**PROBLEM DESCRIPTION**
Copy out each line of the data that holds the string "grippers".
** SOURCE DATA follows **
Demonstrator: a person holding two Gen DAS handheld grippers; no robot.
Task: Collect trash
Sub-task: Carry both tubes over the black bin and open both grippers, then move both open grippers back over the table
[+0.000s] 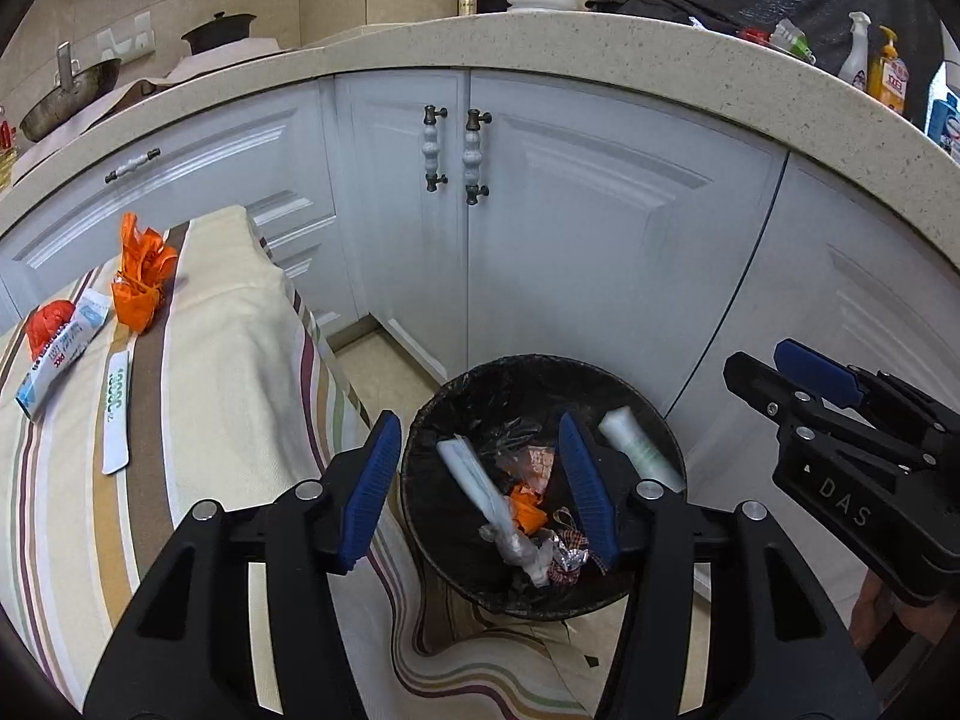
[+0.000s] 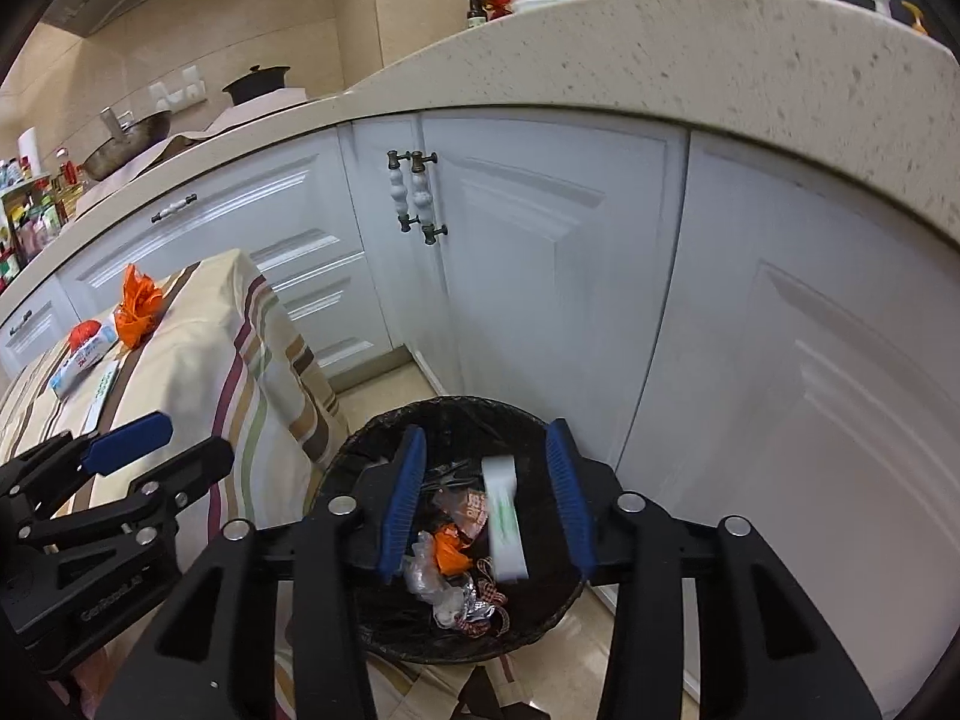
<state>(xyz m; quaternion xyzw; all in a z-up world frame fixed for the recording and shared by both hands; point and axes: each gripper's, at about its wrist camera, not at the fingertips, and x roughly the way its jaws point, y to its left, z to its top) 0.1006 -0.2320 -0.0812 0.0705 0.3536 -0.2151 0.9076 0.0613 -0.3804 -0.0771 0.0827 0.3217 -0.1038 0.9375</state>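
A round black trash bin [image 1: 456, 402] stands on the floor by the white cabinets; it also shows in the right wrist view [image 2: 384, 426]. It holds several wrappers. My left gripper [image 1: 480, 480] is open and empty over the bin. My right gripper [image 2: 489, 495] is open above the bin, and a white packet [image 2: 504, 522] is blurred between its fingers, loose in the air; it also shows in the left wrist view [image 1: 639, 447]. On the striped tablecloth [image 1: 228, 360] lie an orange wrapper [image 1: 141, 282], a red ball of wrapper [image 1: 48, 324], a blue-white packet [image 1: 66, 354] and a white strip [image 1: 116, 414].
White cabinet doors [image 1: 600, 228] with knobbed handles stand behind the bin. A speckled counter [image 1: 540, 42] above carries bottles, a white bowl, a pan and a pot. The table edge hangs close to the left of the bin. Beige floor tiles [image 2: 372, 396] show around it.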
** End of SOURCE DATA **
**SOLUTION TO THE PROBLEM**
Demonstrator: a person holding two Gen DAS handheld grippers; no robot.
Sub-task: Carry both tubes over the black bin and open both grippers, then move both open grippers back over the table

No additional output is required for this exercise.